Clinically, it typically presents with crops of 1–3 mm palpable purpura on the lower extremities, often accentuated at pressure/ trauma sites [2]. According to the Dermatologic Addendum to the 2012 Chapel Hill Consensus Conference, cutaneous small- vessel vasculitis—although frequently skin-limited—may also appear as a skin-dominant form of systemic vasculitis, warranting careful clinical evaluation [1, 2]. Histopathology shows neutrophilic infiltration with leukocytoclasia and fibrinoid necrosis of vessel walls [3, 4].
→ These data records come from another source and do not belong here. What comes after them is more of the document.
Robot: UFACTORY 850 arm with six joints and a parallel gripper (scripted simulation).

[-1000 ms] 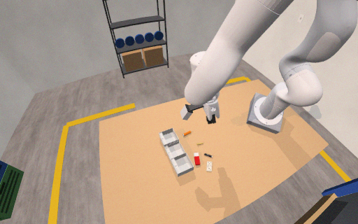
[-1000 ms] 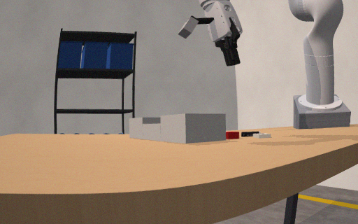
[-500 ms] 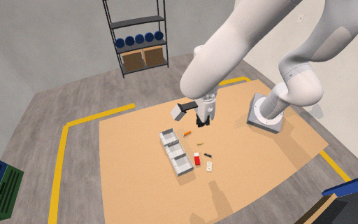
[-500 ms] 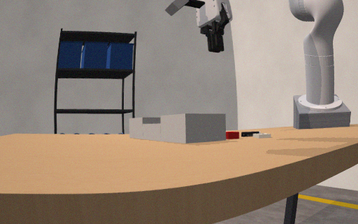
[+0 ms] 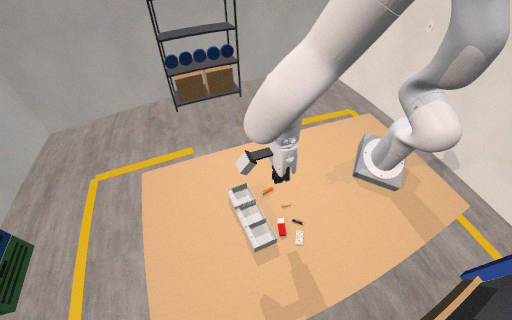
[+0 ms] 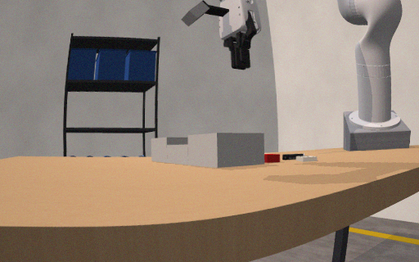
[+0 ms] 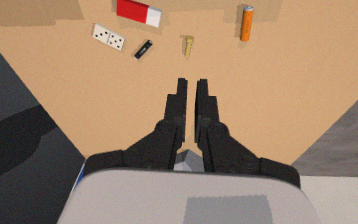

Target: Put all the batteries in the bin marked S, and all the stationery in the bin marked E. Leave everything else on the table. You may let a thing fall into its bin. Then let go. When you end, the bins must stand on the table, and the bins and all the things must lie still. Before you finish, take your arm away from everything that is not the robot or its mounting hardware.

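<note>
My gripper (image 5: pixel 281 179) (image 6: pixel 241 65) (image 7: pixel 191 92) is shut on nothing and hangs high above the table, fingers pointing down. Below it in the wrist view lie an orange battery (image 7: pixel 246 23) (image 5: pixel 268 190), a small yellow bolt (image 7: pixel 188 46) (image 5: pixel 286 205), a small black battery-like piece (image 7: pixel 143 49) (image 5: pixel 298 221) (image 6: pixel 292 156), a red and white eraser (image 7: pixel 139 12) (image 5: pixel 281 226) (image 6: pixel 272 157) and a white domino (image 7: pixel 108 37) (image 5: pixel 299 237) (image 6: pixel 307 158). A row of three grey bins (image 5: pixel 246 228) (image 6: pixel 229 149) stands left of them. Their letters do not show.
The robot's base (image 5: pixel 378 165) (image 6: pixel 376 133) stands at the table's far right. A black shelf rack (image 5: pixel 200 55) (image 6: pixel 110 82) stands on the floor behind the table. Yellow floor tape (image 5: pixel 85 225) runs around the table.
</note>
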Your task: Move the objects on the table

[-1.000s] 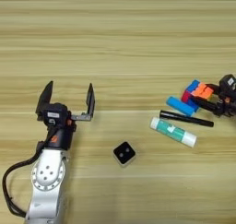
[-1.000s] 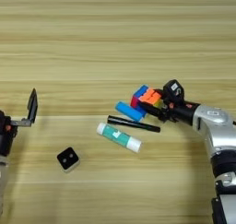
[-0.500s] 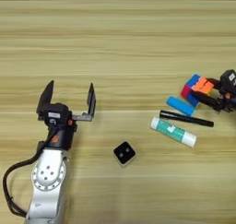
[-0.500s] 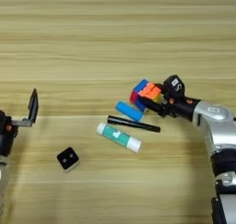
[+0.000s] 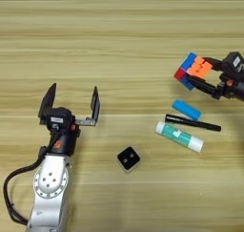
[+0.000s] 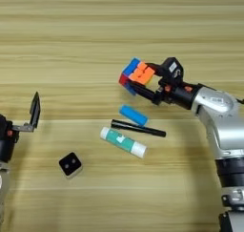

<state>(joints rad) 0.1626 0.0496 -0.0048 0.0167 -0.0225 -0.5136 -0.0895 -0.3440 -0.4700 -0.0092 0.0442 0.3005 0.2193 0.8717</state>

An underlying trigger or systemic association is identified in roughly half of cases (infections, inflammatory diseases, drugs, malignancies), whereas the remainder are single-organ cutaneous LCV or idiopathic forms [1, 5]. Pathophysiologically, LCV is an immune-complex–mediated hypersensitivity vasculitis in which endothelial activation—amplified by cytokines such as TNF-α and IL-1β—plays a central role [1, 2, 6]. Endocan (endothelial cell–specific molecule-1, ESM1) is a circulating dermatan-sulfate proteoglycan secreted by activated endothelial cells; its expression is induced by inflammatory and angiogenic stimuli (e.g., VEGF), making it a practical serum marker of endothelial dysfunction compared with membrane- bound adhesion molecules [7, 8, 9, 10]. To our knowledge, no prior study has specifically evaluated serum endocan in biopsy- confirmed cutaneous LCV. We therefore measured serum endocan in patients with LCV and examined its relationship with systemic inflammatory indices (SII, NLR, ESR, CRP).

Materials and Methods

We conducted a cross-sectional study including 37 consecutive adults with biopsy-confirmed LCV who presented to the Dermatology Clinic of the University of Health Sciences, Ankara Etlik City Hospital, between June 2024 and December 2024, and 37 healthy controls from the same institution, frequency- matched by age and sex. Inclusion criteria for patients were age 18–80 years and a clinical–histopathologic diagnosis of cutaneous LCV. Exclusion criteria were pregnancy/lactation and any specific systemic vasculitis (e.g., granulomatosis with polyangiitis, eosinophilic granulomatosis with polyangiitis, IgA vasculitis) or another dermatologic disease. For controls, exclusion criteria were any history of systemic disease, active infection, pregnancy/lactation, current immunosuppressive or anti-inflammatory therapy, or any dermatologic disease. Participants were not excluded based on systemic comorbidities (e.g., diabetes, hypertension, malignancy); these were recorded and later adjusted for in the analyses.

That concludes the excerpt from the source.